Sunday, October 19, 2008

Homophobia motivating acceptance of transgendered children?

he Atlantic has an interesting article about transgender children which I've been switching off with my homework for reading material. I was struck by these paragraphs:

Catherine Tuerk, who runs the support group for parents in Washington, D.C., started out as an advocate for gay rights after her son came out, in his 20s. She has a theory about why some parents have become so comfortable with the transgender label: “Parents have told me it’s almost easier to tell others, ‘My kid was born in the wrong body,’ rather than explaining that he might be gay, which is in the back of everyone’s mind. When people think about being gay, they think about sex—and thinking about sex and kids is taboo.”

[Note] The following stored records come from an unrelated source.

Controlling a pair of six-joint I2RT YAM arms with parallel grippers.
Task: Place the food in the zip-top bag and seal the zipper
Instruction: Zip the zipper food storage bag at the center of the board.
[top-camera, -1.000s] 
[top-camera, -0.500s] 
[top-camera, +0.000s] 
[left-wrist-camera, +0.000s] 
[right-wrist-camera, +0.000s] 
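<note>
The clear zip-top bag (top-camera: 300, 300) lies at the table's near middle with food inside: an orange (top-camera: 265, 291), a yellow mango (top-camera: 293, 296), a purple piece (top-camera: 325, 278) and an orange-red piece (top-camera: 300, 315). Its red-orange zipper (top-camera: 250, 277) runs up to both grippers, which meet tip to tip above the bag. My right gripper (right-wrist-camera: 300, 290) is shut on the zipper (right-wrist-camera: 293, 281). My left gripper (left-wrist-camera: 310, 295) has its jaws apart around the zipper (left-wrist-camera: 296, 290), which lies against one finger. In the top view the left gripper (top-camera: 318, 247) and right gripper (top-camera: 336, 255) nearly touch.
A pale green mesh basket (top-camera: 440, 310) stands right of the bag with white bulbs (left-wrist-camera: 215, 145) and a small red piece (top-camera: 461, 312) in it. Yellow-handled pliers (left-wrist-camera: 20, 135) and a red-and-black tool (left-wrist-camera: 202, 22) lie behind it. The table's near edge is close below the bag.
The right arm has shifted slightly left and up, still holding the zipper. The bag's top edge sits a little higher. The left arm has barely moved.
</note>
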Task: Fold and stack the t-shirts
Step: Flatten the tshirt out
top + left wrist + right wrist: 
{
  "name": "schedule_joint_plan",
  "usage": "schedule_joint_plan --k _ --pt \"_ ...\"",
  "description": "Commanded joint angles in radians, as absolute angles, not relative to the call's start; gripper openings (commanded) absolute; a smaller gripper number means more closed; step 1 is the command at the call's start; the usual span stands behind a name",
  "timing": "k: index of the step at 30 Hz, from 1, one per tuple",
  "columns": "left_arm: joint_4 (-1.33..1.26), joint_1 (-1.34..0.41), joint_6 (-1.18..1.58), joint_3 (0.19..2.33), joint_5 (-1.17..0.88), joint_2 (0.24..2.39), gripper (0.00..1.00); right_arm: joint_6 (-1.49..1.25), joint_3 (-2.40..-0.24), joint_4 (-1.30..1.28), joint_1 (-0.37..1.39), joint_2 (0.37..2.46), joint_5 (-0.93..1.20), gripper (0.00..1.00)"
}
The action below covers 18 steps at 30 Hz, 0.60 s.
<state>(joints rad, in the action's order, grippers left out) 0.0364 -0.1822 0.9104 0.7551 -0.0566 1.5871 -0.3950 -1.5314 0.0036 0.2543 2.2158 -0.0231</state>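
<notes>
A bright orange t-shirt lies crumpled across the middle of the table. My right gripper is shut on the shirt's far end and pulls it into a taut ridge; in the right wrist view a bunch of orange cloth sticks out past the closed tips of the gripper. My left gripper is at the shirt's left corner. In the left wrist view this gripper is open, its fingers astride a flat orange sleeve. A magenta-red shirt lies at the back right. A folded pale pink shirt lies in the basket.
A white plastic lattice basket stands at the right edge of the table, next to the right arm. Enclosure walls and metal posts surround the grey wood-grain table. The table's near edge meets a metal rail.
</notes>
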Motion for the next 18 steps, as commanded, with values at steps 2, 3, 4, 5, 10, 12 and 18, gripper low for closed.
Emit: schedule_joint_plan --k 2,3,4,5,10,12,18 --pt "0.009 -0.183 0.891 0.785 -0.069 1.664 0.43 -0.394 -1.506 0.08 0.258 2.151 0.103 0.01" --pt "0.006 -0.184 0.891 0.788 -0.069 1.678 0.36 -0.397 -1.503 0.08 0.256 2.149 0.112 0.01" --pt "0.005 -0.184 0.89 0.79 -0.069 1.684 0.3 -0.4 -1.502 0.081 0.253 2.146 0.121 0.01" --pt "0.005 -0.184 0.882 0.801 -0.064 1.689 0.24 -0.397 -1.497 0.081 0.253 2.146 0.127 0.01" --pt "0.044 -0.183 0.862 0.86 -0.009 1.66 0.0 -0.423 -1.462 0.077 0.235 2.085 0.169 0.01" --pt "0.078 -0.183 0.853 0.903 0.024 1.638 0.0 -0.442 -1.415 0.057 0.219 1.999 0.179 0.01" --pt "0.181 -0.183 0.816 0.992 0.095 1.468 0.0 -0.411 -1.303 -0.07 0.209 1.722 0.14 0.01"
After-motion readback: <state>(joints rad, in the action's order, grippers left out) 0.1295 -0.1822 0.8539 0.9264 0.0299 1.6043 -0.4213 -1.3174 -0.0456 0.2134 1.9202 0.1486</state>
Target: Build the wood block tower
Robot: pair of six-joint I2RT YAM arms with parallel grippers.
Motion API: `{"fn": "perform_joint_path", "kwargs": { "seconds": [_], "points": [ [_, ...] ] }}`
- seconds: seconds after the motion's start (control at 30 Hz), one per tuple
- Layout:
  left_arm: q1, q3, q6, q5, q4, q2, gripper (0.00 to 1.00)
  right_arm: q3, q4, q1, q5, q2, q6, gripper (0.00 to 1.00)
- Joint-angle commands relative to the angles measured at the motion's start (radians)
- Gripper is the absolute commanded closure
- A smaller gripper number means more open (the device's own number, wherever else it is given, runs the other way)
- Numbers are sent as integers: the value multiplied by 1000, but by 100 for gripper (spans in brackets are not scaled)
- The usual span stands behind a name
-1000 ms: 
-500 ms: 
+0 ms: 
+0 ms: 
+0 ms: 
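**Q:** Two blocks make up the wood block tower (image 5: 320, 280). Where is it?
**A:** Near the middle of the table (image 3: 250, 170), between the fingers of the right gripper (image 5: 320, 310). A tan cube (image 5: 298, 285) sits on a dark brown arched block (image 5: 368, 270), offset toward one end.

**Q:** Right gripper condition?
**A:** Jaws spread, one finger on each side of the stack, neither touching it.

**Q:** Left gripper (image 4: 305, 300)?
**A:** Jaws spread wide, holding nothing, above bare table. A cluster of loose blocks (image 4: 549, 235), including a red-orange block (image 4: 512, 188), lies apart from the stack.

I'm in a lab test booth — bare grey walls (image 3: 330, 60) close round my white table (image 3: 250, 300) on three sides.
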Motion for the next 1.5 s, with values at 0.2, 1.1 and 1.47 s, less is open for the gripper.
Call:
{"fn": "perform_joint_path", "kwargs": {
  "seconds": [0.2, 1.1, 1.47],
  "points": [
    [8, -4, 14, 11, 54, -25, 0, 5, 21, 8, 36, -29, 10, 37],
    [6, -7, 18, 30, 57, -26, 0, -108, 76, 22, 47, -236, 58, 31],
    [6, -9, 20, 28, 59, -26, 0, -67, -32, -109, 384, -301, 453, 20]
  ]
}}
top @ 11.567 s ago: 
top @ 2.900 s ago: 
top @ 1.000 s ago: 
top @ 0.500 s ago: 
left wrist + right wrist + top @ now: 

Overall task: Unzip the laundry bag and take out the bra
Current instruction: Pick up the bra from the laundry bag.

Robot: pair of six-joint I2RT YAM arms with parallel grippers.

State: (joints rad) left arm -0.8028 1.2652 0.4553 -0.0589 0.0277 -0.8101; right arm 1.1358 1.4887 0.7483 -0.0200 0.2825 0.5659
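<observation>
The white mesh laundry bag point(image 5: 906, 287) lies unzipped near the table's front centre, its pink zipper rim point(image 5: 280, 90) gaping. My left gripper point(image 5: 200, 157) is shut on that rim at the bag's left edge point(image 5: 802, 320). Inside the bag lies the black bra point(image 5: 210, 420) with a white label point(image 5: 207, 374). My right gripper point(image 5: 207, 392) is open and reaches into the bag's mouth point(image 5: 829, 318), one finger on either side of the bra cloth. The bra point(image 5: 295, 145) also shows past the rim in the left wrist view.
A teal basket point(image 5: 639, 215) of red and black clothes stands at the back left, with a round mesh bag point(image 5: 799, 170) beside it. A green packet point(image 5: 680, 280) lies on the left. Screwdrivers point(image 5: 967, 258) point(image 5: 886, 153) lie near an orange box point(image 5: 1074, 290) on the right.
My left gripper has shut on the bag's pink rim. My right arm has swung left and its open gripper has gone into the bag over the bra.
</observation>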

Tuerk believes lingering homophobia is partly responsible for this, and in some cases, she may be right. When Bill [the father of a transgendered child] saw two men kissing at the conference, he said, “That just don’t sit right with me.” In one of Zucker’s case studies, a 17-year-old girl requesting cross-sex hormones tells him, “Doc, to be honest, lesbians make me sick … I want to be normal.” In Iran, homosexuality is punishable by death, but sex-change operations are legal—a way of normalizing aberrant attractions.

Overall, though, Tuerk’s explanation touches on something deeper than latent homophobia: a subconscious strain in American conceptions of childhood. You see it in the hyper-­vigilance about “good touch” and “bad touch.” Or in the banishing of Freud to the realm of the perverse. The culture seems invested in an almost Victorian notion of childhood innocence, leaving no room for sexual volition, even in the far future.

I don't have anything to add, really--I had just never thought of transgender as a comforting (for some) "escape condition" for homosexuality. It dovetails nicely with how focused parents of transgendered children seem to be on the biological rather than environmental explanations. Not saying yes or no particularly--just musing.